Fentanyl deal turns violent at Home Depot — with DEA watching

Clockwise from top left, Carlos Benitez Montserrate, Hector Diaz-Sanchez, Henri Fernandez and Uriel Alavez Ramirez

Clockwise from top left, Carlos Benitez Montserrate, Hector Diaz-Sanchez, Henri Fernandez and Uriel Alavez Ramirez

Acting on a tip from an informant, agents with the Drug Enforcement Agency went to a DeKalb County Home Depot to bust up a drug deal.

They didn’t know a crew would also be there to rob the man selling 1.25 kilograms of the deadly opioid fentanyl, agent Jose Chollazo testified Wednesday in a hearing for the suspects.

Chollazo detailed the chaos of July 6:

At 7:45 p.m., agents tailed the dealer’s Mercedes Benz to the Tilly Mill Road retailer in Doraville. The dealer’s fentanyl, a painkiller killing people across the country in unprecedented numbers, was 95 percent pure.

In the parking lot, a Chevrolet Camaro waited for him.

Curiously, agents saw two other vehicles pull up nearby in the parking lot.

The agents watched as the dealer, whose identity wasn’t immediately available, gave a bag to the man in the Camaro, identified by police as Uriel Alavez-Ramirez, 28, of Norcross.

Alavez-Ramirez in return handed over a bag containing about $54,500 in cash and quickly sped away, the agent testified.

The dealer started to drive off, but a man from one of the lurking vehicles approached with a gun. The gunman, identified as Hector Diaz-Sanchez, 23, of Norcross, allegedly pulled the dealer out of the Mercedes and held the firearm to his head.

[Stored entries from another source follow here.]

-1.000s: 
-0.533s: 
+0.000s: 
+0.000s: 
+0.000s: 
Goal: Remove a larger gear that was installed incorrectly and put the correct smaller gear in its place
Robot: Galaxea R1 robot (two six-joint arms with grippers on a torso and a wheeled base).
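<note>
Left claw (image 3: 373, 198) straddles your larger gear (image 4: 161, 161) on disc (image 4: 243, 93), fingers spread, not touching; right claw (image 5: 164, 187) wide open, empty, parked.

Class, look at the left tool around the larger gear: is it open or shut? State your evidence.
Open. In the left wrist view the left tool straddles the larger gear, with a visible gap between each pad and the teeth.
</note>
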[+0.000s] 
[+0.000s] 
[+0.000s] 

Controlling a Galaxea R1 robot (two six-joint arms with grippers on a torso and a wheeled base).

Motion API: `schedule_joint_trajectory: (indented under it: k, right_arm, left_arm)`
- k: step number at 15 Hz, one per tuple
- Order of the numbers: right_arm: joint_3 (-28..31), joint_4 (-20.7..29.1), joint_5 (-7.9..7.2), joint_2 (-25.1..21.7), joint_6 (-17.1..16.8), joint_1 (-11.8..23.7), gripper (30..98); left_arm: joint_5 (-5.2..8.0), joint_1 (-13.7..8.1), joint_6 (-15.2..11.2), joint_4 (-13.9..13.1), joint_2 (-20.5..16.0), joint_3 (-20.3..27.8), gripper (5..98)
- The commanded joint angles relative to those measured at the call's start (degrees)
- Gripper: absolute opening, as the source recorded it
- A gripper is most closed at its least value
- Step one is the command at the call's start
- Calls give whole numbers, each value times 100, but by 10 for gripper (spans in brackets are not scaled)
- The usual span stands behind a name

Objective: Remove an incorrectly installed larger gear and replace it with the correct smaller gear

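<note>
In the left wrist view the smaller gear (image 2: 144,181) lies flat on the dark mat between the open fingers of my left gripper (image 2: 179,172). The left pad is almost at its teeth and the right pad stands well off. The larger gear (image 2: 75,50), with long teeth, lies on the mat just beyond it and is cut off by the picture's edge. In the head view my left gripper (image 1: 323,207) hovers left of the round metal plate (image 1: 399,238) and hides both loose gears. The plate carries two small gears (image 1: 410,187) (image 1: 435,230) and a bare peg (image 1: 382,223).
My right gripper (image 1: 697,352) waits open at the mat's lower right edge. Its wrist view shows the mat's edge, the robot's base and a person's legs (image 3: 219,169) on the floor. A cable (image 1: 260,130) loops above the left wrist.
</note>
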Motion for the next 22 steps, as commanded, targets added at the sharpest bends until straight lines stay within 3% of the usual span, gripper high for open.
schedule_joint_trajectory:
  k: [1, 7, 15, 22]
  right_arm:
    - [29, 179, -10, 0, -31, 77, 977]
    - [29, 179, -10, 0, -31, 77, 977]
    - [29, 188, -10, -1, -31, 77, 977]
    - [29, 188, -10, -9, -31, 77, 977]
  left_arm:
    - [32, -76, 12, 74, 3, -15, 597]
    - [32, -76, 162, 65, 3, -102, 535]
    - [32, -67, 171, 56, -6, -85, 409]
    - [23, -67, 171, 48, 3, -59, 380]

Agents descended on the scene, hoping to avoid further violence, Chollazo testified.

The dealer escaped the gunman and then escaped agents on foot.

The gunman tried to flee in the dealer’s Mercedes but was arrested.

The man who’d handed over the bag of cash was soon picked up at a QuikTrip gas station on Peachtree Industrial Boulevard, Chollazo said.

Also arrested and accused of taking part in the robbery were Carlos Benitez-Montserrate, 38, of Lawrenceville and Henri Salce-Fernandez, 22, of Lilburn.

The suspects were in court for a probable cause hearing.

Defense attorneys argued for the charges to be dropped. John Burdges, representing the alleged gunman, said the armed robbery charges weren’t proper because the dealer, who would be the victim, hasn’t been found.

Without a statement from the dealer, Burdges asked, who’s to say it was a robbery and not a plot by the dealer to make it look like he got robbed?

But Judge Claire Jason found probable cause for the state to proceed with the case for all the suspects except Alavez-Ramirez, who’d allegedly handed over the cash. A judge will consider the fentanyl trafficking charge against Alavez-Ramirez at a later date because his attorney wasn’t available for the hearing.